Apart from the pictures, print the data below exactly as given.
-- GIVEN MATERIAL follows --
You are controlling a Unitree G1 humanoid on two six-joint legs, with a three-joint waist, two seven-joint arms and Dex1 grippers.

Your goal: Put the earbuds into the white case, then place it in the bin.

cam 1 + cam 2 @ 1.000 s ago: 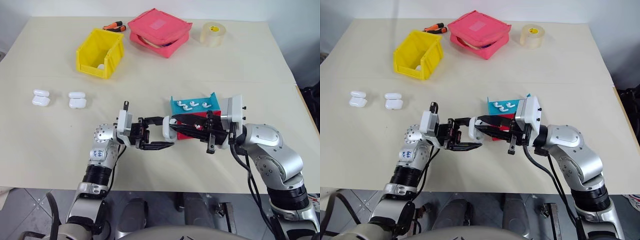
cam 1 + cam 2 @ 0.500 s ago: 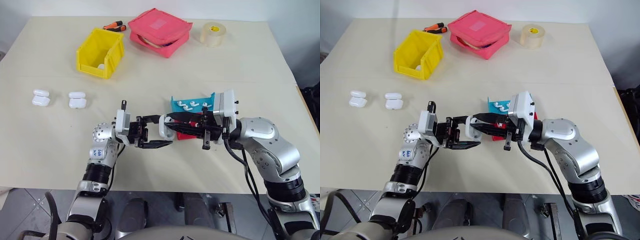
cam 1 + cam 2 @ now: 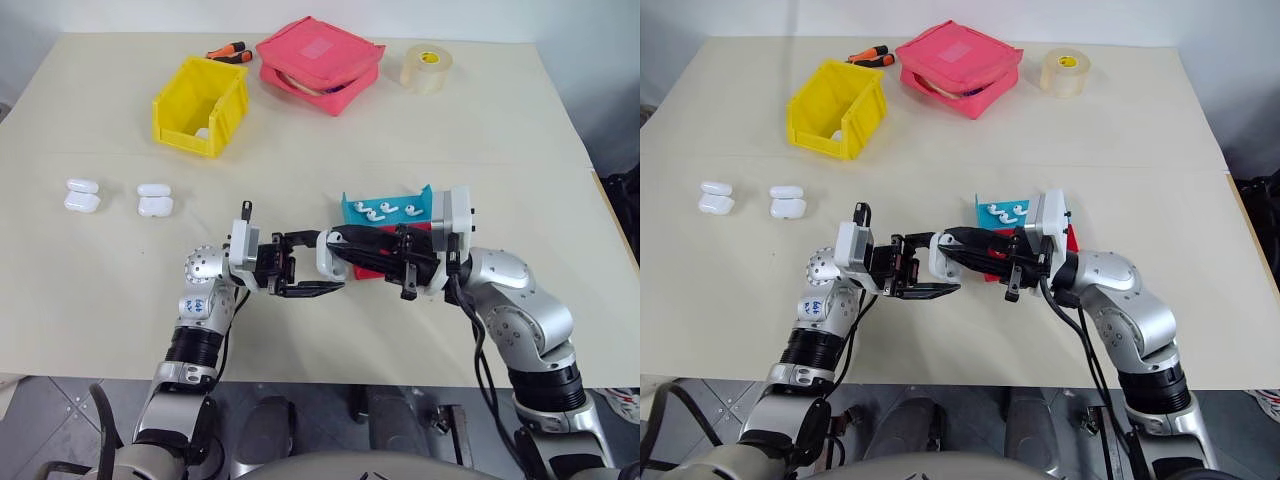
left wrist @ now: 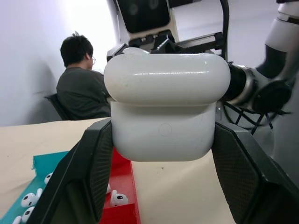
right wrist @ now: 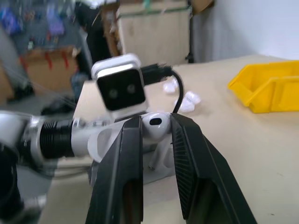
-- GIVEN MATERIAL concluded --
**RESULT OF THE TASK:**
You are controlling a Unitree G1 humanoid on two six-joint legs, with a three-joint waist, two seven-joint arms and Dex1 grippers.

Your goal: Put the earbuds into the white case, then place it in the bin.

cam 1 + cam 2 @ 1.000 s ago: 
cam 1 + cam 2 @ 0.500 s ago: 
cam 1 + cam 2 @ now: 
left wrist @ now: 
right wrist @ now: 

Nothing else is needed, and the exercise is over.